• [THE PROBLEM]: Scan the lines below for the word "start". Copy each line you find it in.

★ ★ ★

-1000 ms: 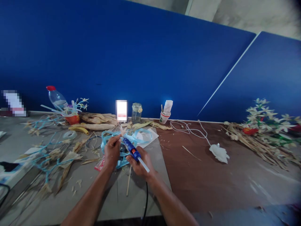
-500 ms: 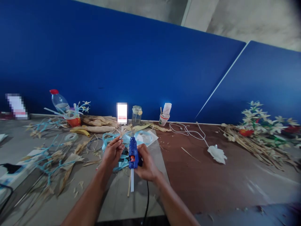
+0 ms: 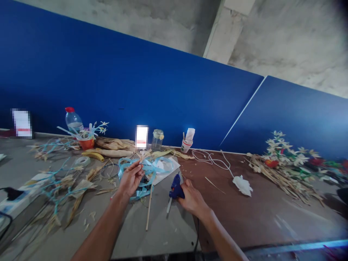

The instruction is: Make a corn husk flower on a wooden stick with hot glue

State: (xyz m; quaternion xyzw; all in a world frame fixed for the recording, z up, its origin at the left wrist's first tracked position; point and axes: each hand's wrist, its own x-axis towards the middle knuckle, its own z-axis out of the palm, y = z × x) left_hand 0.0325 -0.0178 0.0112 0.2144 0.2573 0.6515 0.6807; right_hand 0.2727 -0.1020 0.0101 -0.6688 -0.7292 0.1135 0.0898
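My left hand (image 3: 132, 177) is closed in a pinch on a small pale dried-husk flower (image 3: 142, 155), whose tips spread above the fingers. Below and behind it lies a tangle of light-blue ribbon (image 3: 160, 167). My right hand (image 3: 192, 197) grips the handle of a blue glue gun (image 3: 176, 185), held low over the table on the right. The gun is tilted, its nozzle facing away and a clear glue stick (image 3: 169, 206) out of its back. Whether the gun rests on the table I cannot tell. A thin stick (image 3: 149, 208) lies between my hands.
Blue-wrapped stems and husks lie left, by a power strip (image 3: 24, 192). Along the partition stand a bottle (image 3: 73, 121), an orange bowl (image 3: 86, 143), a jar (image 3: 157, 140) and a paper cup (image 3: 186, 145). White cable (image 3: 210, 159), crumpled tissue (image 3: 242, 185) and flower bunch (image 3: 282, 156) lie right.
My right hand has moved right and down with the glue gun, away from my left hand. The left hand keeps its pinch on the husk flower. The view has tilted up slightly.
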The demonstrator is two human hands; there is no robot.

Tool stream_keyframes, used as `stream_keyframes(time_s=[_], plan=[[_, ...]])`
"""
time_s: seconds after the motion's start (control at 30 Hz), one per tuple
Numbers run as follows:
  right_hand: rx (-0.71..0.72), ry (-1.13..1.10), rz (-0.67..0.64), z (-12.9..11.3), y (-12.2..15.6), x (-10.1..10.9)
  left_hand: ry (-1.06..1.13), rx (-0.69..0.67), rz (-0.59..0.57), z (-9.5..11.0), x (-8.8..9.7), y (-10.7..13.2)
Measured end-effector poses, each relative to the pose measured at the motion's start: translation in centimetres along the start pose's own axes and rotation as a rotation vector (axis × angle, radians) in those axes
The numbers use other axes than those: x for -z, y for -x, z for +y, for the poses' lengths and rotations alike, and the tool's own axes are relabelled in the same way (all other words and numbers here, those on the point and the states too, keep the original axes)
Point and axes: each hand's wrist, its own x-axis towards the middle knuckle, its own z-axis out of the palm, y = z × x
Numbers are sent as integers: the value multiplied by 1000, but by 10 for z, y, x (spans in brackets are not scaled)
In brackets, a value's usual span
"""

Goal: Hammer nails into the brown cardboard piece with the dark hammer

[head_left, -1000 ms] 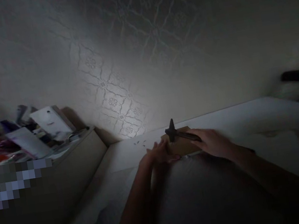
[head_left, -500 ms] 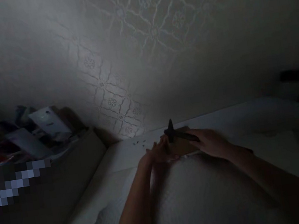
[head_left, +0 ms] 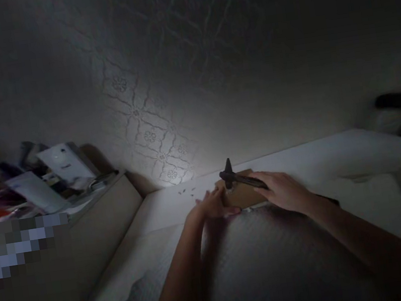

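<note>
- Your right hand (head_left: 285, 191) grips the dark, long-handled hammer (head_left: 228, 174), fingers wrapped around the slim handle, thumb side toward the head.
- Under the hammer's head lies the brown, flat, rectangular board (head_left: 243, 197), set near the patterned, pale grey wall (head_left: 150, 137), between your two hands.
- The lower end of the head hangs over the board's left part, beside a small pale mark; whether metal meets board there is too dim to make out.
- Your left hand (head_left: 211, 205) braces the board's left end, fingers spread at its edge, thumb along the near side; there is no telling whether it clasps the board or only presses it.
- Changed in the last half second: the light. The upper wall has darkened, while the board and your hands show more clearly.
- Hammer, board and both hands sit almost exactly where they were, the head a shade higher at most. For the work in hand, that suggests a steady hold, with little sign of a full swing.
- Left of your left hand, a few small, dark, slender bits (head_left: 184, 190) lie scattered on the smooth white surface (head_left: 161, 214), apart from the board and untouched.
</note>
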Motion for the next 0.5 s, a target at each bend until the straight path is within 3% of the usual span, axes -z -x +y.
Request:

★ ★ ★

• [RESPONSE TO THIS TASK]:
time_s: seconds after the motion's start (control at 30 Hz), one per tuple
Measured end-effector poses, each relative to the pose measured at the motion's start: translation in centimetres along the start pose's own axes and rotation as a rotation vector (axis × angle, radians) in those axes

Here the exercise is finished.